### WHAT IS EXPECTED:
Each line of the data below holding the word "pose" must be copied.

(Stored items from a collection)
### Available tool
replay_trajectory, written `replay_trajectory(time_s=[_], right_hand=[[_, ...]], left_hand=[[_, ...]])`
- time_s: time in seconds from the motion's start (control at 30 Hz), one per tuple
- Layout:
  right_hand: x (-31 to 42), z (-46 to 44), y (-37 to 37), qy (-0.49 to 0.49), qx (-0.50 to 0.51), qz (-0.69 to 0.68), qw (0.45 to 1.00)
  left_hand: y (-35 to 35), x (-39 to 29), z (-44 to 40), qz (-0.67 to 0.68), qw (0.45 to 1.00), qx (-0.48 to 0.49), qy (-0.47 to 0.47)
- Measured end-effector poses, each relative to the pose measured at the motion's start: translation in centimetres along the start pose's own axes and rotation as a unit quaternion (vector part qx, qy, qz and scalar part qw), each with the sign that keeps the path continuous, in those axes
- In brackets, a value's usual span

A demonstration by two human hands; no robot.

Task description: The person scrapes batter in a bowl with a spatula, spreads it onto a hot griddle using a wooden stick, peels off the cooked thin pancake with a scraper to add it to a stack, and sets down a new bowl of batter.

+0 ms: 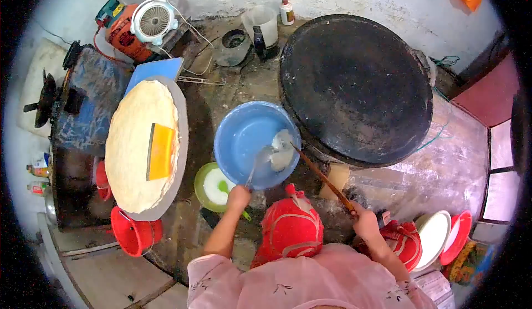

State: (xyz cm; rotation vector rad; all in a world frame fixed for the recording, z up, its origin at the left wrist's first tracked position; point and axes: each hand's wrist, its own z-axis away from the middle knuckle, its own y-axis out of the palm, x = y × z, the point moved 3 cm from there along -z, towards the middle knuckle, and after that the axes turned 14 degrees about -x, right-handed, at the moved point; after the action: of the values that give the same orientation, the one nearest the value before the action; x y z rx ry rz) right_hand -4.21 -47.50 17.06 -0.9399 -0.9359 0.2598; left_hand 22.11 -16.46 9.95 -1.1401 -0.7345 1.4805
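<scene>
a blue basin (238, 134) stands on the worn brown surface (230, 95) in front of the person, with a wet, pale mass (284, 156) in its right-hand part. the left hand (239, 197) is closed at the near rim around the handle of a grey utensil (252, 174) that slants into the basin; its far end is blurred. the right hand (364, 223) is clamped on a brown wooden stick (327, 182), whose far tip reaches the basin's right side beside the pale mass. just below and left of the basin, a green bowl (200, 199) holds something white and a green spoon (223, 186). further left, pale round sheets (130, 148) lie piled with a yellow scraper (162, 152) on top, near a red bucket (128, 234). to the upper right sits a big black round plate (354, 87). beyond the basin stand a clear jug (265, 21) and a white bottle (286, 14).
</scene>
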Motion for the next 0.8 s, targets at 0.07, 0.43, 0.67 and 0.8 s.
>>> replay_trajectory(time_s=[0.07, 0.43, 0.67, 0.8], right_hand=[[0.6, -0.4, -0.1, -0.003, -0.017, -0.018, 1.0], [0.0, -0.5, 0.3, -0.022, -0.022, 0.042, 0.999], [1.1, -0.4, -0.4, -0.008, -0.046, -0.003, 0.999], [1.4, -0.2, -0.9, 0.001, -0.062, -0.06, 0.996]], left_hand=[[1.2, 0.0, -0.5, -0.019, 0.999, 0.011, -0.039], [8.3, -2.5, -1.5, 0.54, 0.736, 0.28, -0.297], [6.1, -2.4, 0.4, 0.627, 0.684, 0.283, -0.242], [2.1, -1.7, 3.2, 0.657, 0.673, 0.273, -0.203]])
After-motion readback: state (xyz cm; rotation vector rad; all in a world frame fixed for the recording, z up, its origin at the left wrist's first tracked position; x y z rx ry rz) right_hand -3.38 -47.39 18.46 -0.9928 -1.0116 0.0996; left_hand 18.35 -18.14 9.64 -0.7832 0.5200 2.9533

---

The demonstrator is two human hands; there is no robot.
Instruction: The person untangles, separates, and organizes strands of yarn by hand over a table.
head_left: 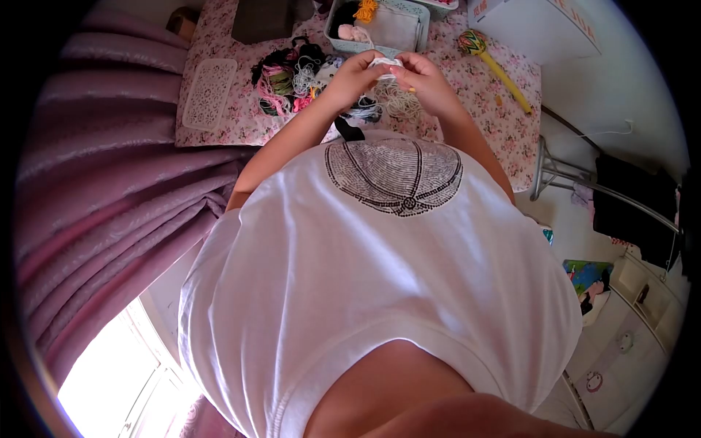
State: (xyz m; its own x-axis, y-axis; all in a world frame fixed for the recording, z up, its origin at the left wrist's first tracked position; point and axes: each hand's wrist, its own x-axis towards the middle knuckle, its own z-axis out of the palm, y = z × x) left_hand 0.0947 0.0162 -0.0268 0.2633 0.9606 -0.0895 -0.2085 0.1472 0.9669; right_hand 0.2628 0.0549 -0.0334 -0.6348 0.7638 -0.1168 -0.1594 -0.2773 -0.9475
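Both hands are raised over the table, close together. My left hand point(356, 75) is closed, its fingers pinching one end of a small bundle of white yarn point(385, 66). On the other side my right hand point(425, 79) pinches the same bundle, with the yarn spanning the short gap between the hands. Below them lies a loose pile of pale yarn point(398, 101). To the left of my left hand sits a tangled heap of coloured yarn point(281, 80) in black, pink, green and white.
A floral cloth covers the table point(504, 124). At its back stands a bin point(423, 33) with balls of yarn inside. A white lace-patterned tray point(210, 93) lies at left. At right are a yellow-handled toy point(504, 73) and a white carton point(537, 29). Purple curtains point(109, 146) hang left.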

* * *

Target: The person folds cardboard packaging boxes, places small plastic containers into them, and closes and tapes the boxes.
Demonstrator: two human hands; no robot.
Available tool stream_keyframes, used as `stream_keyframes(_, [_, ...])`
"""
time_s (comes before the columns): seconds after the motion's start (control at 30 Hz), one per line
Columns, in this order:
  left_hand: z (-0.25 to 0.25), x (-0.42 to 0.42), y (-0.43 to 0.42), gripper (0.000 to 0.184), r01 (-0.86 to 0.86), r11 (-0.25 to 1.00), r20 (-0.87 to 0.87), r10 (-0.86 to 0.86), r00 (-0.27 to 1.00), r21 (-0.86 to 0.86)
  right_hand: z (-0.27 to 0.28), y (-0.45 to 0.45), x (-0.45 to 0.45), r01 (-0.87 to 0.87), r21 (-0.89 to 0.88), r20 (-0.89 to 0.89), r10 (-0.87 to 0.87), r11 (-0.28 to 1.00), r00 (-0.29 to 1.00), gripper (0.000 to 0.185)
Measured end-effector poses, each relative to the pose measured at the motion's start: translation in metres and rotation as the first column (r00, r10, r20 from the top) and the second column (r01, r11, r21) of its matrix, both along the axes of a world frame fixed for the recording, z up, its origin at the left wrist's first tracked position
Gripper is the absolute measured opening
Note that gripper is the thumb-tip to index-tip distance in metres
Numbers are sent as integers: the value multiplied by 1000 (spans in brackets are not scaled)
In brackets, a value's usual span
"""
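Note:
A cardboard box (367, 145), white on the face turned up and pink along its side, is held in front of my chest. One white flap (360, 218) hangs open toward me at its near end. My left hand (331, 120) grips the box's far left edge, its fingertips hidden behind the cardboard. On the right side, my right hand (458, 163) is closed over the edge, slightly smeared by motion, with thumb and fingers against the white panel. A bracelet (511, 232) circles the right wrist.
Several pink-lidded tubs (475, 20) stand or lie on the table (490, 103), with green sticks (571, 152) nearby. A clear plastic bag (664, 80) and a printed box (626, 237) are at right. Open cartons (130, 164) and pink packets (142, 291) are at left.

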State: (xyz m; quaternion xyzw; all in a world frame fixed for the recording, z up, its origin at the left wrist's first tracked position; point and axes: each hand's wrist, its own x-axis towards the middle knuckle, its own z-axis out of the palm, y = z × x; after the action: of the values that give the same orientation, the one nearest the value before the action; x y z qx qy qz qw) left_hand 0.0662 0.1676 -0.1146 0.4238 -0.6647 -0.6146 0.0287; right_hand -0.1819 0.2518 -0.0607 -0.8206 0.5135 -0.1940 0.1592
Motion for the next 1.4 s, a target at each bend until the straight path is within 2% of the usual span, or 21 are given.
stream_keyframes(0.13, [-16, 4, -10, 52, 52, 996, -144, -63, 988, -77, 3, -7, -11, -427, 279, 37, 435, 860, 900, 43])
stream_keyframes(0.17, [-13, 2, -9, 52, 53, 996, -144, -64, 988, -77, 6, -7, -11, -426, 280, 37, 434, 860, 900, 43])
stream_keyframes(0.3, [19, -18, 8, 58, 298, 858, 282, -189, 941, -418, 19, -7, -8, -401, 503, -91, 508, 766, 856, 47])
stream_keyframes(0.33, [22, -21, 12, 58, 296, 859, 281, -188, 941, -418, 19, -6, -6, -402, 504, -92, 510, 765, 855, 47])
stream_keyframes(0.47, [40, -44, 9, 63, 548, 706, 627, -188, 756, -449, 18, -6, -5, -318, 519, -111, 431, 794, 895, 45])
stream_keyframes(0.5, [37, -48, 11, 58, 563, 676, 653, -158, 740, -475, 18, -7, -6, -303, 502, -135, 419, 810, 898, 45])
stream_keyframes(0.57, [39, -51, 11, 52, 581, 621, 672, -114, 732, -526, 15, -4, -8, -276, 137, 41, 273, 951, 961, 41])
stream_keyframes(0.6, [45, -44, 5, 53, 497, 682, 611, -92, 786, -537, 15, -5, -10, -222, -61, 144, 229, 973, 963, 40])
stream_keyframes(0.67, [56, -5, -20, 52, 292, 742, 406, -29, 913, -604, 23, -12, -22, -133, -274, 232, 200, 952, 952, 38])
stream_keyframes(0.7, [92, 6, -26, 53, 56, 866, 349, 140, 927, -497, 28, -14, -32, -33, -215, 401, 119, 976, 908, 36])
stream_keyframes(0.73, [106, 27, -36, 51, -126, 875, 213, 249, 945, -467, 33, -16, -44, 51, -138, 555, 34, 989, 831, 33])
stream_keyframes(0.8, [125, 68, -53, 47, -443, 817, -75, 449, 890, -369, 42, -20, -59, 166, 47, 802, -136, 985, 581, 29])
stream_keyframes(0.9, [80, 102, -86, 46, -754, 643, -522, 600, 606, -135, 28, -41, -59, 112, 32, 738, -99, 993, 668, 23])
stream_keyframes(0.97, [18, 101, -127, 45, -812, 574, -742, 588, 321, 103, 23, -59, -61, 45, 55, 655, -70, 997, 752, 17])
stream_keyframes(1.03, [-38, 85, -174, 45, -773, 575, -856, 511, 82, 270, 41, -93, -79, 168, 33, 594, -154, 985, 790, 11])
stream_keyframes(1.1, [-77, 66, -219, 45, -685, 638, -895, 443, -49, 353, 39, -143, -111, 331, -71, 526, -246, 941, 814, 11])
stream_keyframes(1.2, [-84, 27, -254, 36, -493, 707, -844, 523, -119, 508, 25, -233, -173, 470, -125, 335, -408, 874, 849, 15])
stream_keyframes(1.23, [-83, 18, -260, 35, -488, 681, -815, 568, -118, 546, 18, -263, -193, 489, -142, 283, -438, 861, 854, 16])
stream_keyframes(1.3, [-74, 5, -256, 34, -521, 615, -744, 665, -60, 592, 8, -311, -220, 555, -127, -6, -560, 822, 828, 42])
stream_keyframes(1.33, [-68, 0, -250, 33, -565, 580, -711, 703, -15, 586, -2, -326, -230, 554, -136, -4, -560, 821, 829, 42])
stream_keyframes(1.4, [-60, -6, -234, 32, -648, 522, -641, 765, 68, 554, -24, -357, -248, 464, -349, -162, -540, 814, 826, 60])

### RESULT OF THIS TASK:
- Measured end-effector poses, each relative to the pose measured at the motion's start: translation in centimetres along the start pose's own axes and rotation as a unit quaternion (vector part qx, qy, qz and scalar part qw), each with the sign that keeps the path continuous, in those axes
Measured end-effector poses, each relative to the pose measured at the motion's start: translation in metres and rotation as the first column (r00, r10, r20 from the top) and the second column (r01, r11, r21) of its matrix, both along the axes of a world frame fixed for the recording, z up, its origin at the left wrist's first tracked position

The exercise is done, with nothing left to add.